The incidence of EOP was lower in adolescents (1.8% vs 3.5%, odds ratio [OR] 0.50, P = .17). Conversely, the odds of LOP was increased for women over 35, beginning at C030 (OR 1.13, P = .02) and this effect (OR = 1.2) was still detectable at C037 (P = .06). Among primigravid women, the incidence of EOP was lower than LOP (OR ranging from 0.71 to 0.82 for different CO). Conversely, the incidence of LOP was higher (adjusted OR about 2.7 [CO30-CO34] with a rise to 3.3 at CO37 (P < .001). Women with EOP had a lower body mass index (BMI) as compared with LOP at CO34 and CO37. The adjusted OR (per 5 kg/m increment) declined from 1.06 to 1.03 from CO30 to C037 in EOP women. Conversely, for LOP, the adjusted odds ratio (aOR) increased from 1.04 to 1.06 from CO30 to CO37 (P < .001). Gestational diabetes mellitus was not associated with LOP at any cut-off (aOR 1.07, NS) but was protective against EOP from CO30 to CO34 (aOR 0.42, 0.61 and 0.73, respectively, P < .001). This protective effect disappeared at CO37. Chronic hypertension and history of preeclampsia were both EOP and LOP risks but with a much stronger effect for EOP (chronic hypertension: aOR 6.0-6.5, history of preeclampsia: aOR 12-17).

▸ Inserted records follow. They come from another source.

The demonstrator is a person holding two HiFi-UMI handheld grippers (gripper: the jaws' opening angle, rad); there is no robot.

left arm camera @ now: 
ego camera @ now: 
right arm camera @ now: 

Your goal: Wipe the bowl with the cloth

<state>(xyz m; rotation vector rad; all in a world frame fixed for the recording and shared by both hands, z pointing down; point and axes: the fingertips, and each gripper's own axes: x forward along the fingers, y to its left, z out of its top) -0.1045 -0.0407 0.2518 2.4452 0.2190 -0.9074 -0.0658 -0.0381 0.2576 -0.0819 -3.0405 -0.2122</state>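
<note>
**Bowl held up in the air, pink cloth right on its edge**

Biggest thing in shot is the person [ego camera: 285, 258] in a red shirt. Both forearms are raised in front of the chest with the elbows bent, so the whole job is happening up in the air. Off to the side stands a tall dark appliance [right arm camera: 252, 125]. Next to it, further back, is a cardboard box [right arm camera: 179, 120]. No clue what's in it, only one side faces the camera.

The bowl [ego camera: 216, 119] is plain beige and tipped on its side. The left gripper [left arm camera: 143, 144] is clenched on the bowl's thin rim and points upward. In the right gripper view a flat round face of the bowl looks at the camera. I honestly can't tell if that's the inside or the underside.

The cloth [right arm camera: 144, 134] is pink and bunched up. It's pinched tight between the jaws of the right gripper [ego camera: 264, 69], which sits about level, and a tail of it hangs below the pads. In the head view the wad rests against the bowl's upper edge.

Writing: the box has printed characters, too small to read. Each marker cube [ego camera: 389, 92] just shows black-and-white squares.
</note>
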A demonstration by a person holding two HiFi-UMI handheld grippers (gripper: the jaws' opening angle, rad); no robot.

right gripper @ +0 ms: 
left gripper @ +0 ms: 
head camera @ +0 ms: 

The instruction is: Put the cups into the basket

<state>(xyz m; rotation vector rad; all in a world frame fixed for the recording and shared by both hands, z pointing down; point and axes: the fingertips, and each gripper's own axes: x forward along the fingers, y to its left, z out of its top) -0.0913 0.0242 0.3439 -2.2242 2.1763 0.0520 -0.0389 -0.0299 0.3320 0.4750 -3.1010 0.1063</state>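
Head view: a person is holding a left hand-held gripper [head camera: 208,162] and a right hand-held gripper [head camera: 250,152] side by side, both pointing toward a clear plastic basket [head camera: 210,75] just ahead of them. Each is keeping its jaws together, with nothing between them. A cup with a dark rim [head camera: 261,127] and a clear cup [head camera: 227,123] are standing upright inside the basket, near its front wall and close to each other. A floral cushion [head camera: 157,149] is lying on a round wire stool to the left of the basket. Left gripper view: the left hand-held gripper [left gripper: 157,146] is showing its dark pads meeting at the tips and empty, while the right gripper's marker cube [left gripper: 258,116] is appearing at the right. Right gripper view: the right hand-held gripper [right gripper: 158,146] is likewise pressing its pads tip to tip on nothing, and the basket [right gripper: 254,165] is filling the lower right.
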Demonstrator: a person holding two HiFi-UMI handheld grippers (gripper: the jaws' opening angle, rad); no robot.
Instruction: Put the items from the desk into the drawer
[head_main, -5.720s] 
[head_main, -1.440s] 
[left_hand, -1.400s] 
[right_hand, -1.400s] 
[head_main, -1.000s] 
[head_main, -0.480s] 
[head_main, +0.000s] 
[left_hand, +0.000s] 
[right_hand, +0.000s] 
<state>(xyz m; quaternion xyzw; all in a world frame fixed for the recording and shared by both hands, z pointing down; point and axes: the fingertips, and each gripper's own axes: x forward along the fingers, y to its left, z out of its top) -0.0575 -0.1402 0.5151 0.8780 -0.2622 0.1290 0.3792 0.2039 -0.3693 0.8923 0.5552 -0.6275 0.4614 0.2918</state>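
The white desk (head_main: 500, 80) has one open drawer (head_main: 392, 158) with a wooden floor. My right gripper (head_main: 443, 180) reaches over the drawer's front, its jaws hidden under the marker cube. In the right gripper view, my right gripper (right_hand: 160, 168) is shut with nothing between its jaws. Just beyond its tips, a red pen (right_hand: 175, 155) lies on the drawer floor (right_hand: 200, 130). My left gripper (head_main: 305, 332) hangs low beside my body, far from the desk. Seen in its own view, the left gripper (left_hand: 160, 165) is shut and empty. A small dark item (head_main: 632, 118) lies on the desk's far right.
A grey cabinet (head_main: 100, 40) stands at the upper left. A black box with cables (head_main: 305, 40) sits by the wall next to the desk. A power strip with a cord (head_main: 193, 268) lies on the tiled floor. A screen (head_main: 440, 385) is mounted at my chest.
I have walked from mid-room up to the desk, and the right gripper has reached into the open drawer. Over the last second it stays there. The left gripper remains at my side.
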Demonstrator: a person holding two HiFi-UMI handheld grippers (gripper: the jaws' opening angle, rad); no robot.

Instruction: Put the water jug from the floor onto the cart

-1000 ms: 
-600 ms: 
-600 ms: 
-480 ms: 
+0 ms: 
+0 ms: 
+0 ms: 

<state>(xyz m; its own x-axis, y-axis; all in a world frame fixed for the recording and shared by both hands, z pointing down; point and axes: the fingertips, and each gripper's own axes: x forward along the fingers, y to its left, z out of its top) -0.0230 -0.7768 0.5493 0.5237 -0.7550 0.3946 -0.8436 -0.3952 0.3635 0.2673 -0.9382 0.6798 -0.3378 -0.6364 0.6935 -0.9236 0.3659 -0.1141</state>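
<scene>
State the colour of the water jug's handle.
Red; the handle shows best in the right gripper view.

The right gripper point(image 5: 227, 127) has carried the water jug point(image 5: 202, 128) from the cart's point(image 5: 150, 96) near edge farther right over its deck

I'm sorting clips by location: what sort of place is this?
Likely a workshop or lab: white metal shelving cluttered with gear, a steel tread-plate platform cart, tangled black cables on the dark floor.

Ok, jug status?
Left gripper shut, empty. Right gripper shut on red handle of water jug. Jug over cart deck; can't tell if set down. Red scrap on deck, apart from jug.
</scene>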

The 34th week of gestation appears to provide a reasonable cut-point to differentiate between EOP and LOP. Additional research is needed to better describe the possible differences in the pathophysiology of these different phenotypes.
早发型子痫前期(EOP)和晚发型子痫前期(LOP)的定义为≤34 周。然而,这种经典定义从未根据不同的妊娠周龄界限,针对产妇特征进行过检验。我们在一项基于人群的 1736 例子痫前期分娩队列中,以 30 至 37 周(CO30 至 CO37)的不同妊娠周龄界限进行了产妇特征检验。
18 年的观察性基于人群的历史队列研究(2001-2018 年)。所有连续分娩均在留尼汪圣但尼中心医院妇产科医院进行。标准化的流行病学围产期数据库。
青少年中 EOP 的发病率较低(1.8% vs 3.5%,比值比 [OR] 0.50,P =.17)。相反,35 岁以上妇女的 LOP 发病风险增加,从 C030 开始(OR 1.13,P =.02),这种影响(OR = 1.2)在 C037 仍然可检测到(P =.06)。在初产妇中,EOP 的发病率低于 LOP(不同 CO 的比值比范围为 0.71 至 0.82)。相反,LOP 的发病率更高(调整后的 OR 约为 2.7 [CO30-CO34],在 CO37 上升至 3.3(P <.001)。与 LOP 相比,EOP 患者在 CO34 和 CO37 的体重指数(BMI)较低。EOP 患者的调整比值比(每增加 5kg/m2)从 CO30 到 C037 下降了 1.06 至 1.03。相反,对于 LOP,调整后的比值比(aOR)从 CO30 到 CO37 增加了 1.04 至 1.06(P <.001)。妊娠期糖尿病在任何界限均与 LOP 无关(aOR 1.07,无统计学意义),但在 CO30 至 CO34 期间对 EOP 有保护作用(aOR 0.42、0.61 和 0.73,均为 P <.001)。这种保护作用在 CO37 时消失。慢性高血压和子痫前期病史都是 EOP 和 LOP 的风险因素,但对 EOP 的影响更强(慢性高血压:aOR 6.0-6.5,子痫前期病史:aOR 12-17)。
34 周妊娠似乎是区分 EOP 和 LOP 的合理界限。需要进一步研究以更好地描述这些不同表型的病理生理学可能存在的差异。